## What needs to be done
Once the line containing "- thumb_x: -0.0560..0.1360" is found in the entries below, restate it and each following line word for word, stopping after the line containing "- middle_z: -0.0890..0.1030".

┌──

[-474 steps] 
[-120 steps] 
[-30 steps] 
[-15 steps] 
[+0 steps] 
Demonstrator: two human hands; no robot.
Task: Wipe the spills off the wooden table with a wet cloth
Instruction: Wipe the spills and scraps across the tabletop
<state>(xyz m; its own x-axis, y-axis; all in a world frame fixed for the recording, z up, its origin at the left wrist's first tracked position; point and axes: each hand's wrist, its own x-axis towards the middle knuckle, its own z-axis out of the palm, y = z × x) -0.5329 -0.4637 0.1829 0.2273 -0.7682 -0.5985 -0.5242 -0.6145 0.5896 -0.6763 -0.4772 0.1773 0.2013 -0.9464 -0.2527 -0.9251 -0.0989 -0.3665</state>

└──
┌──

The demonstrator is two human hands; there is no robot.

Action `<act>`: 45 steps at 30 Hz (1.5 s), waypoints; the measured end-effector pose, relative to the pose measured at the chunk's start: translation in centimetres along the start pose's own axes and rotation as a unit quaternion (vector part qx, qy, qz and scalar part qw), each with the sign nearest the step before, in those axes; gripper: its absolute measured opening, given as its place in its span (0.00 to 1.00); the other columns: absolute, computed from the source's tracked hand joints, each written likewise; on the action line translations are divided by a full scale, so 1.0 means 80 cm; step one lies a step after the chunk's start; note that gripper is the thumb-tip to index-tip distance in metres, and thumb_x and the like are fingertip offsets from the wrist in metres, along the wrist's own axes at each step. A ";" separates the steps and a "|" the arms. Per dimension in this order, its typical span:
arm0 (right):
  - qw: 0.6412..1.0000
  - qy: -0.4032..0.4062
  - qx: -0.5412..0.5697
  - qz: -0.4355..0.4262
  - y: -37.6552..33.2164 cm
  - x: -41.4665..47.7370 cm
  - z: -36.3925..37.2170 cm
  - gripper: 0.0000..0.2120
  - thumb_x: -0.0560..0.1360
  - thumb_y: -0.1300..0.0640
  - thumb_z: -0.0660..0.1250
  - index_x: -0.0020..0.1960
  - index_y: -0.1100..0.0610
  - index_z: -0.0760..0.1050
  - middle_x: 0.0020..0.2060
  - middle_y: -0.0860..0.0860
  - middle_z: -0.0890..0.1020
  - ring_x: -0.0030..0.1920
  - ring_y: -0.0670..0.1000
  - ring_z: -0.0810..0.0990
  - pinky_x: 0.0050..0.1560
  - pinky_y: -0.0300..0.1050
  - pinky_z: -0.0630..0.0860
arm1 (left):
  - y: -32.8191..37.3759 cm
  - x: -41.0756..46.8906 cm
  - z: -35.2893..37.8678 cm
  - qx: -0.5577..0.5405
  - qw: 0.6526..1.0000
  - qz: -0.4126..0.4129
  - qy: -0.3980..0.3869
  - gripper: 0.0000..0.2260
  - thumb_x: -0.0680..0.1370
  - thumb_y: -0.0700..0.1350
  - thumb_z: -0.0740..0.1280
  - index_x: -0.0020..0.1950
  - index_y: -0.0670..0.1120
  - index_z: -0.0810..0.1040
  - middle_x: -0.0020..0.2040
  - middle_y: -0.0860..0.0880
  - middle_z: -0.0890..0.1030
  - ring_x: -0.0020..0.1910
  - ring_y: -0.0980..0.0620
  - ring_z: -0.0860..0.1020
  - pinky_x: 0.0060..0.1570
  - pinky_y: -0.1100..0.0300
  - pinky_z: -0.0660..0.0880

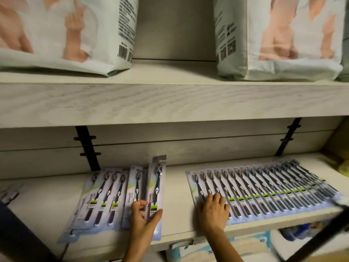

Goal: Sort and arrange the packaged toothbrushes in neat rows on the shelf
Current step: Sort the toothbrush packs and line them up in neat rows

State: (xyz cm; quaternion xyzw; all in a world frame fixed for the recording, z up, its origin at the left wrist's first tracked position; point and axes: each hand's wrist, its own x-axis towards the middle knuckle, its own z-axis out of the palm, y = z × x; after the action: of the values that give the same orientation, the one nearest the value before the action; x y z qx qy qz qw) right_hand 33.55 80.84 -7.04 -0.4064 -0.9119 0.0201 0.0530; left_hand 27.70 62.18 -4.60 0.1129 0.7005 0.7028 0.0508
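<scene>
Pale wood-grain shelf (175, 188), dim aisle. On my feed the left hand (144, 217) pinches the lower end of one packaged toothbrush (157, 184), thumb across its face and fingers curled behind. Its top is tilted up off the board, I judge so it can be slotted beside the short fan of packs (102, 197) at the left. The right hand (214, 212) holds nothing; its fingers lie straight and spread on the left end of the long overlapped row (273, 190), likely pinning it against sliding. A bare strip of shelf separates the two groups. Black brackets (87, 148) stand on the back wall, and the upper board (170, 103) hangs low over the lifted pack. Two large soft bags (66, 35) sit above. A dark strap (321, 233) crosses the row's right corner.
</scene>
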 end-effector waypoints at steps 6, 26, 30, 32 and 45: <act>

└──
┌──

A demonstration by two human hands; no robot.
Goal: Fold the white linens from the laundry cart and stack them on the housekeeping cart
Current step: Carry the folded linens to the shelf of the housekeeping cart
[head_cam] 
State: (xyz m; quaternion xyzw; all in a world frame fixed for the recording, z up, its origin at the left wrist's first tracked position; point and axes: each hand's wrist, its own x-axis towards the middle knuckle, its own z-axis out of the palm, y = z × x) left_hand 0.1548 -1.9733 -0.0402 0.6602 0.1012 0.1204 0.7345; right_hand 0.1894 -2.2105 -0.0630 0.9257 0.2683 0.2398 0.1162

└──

## Answer space
  - thumb_x: -0.0560..0.1360
  - thumb_y: -0.1300..0.0640
  - thumb_z: -0.0660..0.1250
  - index_x: -0.0020..0.1960
  - index_y: -0.1100..0.0610
  - index_z: -0.0760..0.1050
  - middle_x: 0.0020..0.2060
  - middle_y: -0.0860..0.0860
  - middle_z: -0.0890..0.1020
  - ring_x: -0.0030..0.1920
  - ring_y: -0.0670..0.1000
  - ring_z: -0.0810..0.0990
  - pinky_x: 0.0050..0.1560
  - pinky_y: -0.0300..0.1050
  - pinky_z: -0.0630..0.0860
arm1 (left):
  - y: -32.8191..37.3759 cm
  - x: -41.0756..46.8906 cm
  - z: -35.2893..37.8678 cm
  - qx: -0.5577..0.5405
  - qw: 0.6526..1.0000
  - qz: -0.4126..0.4129
  - qy: -0.3980..0.3869
  - gripper: 0.0000..0.2260
  - thumb_x: -0.0680..0.1370
  - thumb_y: -0.0700..0.1350
  - thumb_z: -0.0740..0.1280
  - index_x: -0.0020..0.1950
  - index_y: -0.0670..0.1120
  - index_z: -0.0810..0.1040
  - middle_x: -0.0020..0.2040
  - middle_y: -0.0860..0.0880
  - middle_z: -0.0890..0.1030

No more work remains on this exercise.